> _Exercise description_: Show the lines below where "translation" occurs.

> _Data to process_:
.....

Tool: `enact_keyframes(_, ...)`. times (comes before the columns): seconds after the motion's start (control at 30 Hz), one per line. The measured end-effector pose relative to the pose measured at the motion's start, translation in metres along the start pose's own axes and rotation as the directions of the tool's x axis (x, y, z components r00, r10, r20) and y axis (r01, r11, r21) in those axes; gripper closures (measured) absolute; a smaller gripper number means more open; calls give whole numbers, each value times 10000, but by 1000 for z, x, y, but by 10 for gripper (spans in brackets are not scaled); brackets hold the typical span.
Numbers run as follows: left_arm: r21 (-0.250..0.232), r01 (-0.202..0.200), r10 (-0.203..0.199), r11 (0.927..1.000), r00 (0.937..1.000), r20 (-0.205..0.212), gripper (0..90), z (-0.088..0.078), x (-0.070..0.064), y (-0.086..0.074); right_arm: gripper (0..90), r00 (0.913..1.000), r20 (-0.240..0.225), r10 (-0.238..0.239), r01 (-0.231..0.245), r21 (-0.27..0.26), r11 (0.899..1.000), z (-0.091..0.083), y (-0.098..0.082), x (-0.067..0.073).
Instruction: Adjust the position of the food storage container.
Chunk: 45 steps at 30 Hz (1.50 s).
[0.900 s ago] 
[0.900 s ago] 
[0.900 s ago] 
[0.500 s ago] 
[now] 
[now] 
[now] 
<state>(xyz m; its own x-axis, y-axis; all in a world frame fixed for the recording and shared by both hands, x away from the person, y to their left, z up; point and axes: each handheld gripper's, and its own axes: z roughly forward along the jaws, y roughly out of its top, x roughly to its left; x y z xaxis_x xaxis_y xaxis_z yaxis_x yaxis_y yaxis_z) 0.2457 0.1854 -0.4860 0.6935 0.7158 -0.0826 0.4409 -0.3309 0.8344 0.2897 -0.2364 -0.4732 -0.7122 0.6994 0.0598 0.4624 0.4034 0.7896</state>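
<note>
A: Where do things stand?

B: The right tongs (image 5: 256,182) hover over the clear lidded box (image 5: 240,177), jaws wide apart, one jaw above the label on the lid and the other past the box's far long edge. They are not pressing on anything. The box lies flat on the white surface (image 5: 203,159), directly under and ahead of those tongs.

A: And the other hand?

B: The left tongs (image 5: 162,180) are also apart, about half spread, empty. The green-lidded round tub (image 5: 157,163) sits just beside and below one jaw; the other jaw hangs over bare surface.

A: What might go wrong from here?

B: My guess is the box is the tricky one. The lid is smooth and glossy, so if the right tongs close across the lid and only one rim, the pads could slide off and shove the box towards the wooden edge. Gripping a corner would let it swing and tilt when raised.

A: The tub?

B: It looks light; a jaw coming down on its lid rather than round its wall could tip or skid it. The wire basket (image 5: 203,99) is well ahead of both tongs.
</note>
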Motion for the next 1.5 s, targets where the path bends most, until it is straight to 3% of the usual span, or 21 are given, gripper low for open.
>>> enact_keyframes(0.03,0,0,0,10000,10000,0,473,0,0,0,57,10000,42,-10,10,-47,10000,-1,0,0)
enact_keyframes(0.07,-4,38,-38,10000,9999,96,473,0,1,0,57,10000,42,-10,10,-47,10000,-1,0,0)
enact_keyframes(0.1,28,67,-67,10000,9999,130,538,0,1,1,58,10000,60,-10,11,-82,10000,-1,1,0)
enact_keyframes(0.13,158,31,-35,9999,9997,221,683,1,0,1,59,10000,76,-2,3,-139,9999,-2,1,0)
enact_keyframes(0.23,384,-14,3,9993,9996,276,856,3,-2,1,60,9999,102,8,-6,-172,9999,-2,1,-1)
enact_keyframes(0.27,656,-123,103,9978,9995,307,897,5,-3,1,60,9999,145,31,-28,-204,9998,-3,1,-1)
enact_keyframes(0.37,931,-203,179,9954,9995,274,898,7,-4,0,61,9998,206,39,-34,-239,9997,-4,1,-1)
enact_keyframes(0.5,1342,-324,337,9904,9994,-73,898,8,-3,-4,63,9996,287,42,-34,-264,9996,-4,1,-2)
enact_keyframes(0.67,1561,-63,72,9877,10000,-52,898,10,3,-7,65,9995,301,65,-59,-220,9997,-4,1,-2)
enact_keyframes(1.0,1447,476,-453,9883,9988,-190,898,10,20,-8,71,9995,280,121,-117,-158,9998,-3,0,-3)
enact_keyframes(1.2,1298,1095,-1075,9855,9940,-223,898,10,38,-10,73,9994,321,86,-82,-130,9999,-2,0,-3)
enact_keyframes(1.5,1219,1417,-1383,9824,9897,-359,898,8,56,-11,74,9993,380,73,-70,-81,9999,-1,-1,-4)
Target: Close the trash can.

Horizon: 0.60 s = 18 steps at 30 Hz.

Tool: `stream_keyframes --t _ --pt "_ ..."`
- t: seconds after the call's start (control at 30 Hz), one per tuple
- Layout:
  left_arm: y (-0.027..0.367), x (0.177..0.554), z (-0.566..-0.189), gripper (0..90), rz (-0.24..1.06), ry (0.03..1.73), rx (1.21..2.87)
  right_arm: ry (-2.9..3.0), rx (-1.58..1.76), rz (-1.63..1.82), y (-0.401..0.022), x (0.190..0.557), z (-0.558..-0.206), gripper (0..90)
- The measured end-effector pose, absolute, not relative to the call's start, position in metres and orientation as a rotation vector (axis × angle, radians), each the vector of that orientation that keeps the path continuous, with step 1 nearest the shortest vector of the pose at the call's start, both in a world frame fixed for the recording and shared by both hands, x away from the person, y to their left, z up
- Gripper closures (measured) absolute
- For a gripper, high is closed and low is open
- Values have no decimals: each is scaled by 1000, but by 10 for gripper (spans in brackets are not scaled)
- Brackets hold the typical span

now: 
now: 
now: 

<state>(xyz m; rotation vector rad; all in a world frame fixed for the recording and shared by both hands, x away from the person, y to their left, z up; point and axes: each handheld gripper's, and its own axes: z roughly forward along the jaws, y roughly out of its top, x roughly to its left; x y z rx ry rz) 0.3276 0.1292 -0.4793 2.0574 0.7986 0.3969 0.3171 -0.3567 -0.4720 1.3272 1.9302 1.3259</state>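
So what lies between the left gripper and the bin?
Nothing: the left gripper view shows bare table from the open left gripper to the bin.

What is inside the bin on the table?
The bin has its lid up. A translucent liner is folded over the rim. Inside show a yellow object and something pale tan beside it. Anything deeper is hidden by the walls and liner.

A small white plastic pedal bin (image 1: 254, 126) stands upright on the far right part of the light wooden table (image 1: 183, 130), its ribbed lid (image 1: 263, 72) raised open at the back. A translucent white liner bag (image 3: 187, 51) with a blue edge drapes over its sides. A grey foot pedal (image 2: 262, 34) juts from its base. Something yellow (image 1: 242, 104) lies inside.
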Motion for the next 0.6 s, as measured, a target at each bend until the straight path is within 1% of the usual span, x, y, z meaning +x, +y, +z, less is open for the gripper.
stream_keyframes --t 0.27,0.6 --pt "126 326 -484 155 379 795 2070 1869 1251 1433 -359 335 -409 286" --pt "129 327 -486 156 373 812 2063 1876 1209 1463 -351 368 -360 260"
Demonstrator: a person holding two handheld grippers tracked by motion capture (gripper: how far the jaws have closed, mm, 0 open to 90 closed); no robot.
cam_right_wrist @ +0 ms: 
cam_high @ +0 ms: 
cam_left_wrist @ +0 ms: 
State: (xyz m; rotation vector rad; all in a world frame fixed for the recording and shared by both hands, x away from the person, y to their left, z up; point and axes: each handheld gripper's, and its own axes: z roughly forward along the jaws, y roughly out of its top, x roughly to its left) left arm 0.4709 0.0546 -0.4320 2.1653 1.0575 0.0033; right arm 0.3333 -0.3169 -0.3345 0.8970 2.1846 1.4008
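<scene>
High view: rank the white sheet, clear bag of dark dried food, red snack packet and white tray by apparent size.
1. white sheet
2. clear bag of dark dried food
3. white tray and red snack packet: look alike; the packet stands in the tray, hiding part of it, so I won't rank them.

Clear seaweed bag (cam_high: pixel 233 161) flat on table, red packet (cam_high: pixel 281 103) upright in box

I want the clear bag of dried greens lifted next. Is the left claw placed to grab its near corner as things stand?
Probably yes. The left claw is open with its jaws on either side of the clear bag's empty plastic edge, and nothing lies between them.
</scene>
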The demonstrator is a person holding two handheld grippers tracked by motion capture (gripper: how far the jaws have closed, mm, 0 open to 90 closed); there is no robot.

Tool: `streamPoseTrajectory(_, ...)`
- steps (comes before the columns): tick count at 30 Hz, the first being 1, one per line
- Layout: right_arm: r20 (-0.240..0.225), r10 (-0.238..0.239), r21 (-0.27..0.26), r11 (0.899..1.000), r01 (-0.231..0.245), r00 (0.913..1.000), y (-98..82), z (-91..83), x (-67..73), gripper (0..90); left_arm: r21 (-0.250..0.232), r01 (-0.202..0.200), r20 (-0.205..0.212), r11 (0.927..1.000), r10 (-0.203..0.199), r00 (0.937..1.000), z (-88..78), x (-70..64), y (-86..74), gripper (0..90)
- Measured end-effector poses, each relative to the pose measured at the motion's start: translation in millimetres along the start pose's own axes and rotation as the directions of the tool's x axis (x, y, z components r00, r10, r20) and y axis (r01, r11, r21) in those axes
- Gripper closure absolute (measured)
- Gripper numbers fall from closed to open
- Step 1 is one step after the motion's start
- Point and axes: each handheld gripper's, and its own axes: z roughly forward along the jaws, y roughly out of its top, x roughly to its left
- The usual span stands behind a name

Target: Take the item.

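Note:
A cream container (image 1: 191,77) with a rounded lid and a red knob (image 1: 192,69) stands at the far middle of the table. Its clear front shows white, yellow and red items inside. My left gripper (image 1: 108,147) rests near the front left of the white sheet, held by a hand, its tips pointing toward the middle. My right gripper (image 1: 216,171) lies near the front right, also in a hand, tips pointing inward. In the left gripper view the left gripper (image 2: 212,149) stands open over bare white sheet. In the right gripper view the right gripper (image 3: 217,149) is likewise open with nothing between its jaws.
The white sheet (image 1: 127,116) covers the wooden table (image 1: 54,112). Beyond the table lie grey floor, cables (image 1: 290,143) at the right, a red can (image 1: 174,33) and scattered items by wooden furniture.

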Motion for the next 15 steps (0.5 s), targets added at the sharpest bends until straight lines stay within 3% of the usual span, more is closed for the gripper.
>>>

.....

> _Answer section_:
Tool: `enact_keyframes(_, ...)`. times (comes before the columns): seconds after the motion's start (control at 30 Hz), one per line. The measured end-effector pose relative to the pose measured at the motion's start, translation in metres along the start pose's own axes and rotation as the directions of the tool's x axis (x, y, z components r00, r10, r20) and y axis (r01, r11, r21) in those axes; gripper closures (measured) absolute; a smaller gripper number means more open; calls give whole numbers, each value times 10000, but by 1000 for z, x, y, but by 10 for gripper (spans in brackets are not scaled); brackets hold the typical span.
- Measured end-effector poses, each relative to the pose measured at the motion's start: translation in millimetres along the start pose's own axes and rotation as the directions of the tool's x axis (x, y, z components r00, r10, r20) and y axis (r01, r11, r21) in those axes

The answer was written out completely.